I was at Whole Foods yesterday when a sister-in-law's youngest sibling came up and hugged me from behind and I had no idea who it was but loved the unexpected warmth and affection. I was pleased to see her, as I always am. We've known each other since we were kids in our respective older siblings wedding party (I caught the garter and got to slide it up her leg recorded in the wedding album).

The night before I couldn't find anything to watch on the TV (I still prefer stumbling on the unexpected treasure than going to "on demand" of (I can't think of the name of the service you pay for to get videos in the mail or streaming online, it begins with an "N") and stopped to catch a bit of about a third of the way into the massive flop JOHN CARTER and ended up watching it to the end and being unexpectedly satisfied. [Thought of it after I first posted this: Netflix.]
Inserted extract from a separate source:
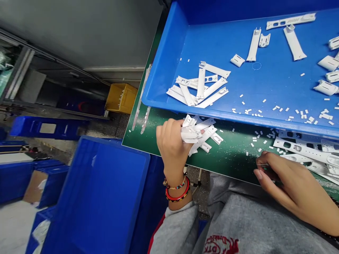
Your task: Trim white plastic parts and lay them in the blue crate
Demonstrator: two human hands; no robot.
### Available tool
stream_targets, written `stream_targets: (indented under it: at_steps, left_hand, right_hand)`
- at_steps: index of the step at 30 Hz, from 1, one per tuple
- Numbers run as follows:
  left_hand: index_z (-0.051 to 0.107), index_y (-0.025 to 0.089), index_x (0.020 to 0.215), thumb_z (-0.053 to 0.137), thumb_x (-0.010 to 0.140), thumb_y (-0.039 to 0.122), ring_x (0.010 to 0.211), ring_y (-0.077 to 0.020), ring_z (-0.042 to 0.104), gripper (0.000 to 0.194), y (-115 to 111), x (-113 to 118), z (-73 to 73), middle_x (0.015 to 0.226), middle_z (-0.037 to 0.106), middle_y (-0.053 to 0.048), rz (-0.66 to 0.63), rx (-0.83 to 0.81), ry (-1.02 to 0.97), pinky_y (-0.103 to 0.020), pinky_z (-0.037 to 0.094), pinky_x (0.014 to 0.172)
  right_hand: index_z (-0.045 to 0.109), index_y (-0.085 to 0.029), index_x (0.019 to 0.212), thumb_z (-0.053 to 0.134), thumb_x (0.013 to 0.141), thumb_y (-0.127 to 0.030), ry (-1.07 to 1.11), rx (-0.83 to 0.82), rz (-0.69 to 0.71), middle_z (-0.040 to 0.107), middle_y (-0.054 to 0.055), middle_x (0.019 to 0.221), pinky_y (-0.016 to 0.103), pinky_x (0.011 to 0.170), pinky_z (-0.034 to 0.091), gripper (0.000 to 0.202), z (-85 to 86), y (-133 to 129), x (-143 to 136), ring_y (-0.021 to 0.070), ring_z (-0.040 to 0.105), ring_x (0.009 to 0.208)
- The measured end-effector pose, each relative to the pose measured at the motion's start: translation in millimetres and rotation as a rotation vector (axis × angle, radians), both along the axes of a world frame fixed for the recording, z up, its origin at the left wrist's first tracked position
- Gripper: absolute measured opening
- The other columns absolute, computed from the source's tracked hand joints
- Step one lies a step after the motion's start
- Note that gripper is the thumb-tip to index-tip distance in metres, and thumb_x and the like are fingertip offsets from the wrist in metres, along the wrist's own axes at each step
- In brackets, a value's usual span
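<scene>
My left hand (173, 143) is wrapped round several white plastic parts (190, 132) near the front edge of the green table (235, 155). More white strips spread out beside and beneath those held parts. My right hand (288, 183) hovers by the table's front edge, thumb and forefinger apart, with nothing visible between them; its other fingers are curled under. Right of it lies a pile of long white strips (307, 150). Inside the blue tray (201, 112), long white pieces (201, 83) are heaped at the left, and short white pieces (327, 87) lie at the right.
Small white chips (302, 114) are scattered in the tray and on the table. A large blue bin (106, 190) stands left of the table, below its height. A yellow bin (123, 98) holding white parts sits farther back on the left, near a metal frame (19, 74).
</scene>
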State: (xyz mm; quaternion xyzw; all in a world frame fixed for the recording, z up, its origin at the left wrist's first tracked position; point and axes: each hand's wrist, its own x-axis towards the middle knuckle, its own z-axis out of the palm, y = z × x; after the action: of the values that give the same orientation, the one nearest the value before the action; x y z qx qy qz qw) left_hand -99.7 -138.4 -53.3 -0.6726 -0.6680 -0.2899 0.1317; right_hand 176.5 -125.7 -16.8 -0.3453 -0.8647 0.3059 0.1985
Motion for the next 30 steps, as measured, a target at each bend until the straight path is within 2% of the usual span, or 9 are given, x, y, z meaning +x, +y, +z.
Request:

It was campy, especially the costumes, and the special effects weren't anything I hadn't seen before, and the story wasn't either, basic sic-fi/fantasy simplistic plot etc.  But surprisingly, to me, it wasn't as bad as I'd heard or that much more predictable and campy than some similar movies that were big hits. And for an hour or so of escapism I found it passably entertaining. [Just as I found another major flop, ISHTAR, more than just entertaining, actually pretty damn good, when it first came out and no one else seemed to.]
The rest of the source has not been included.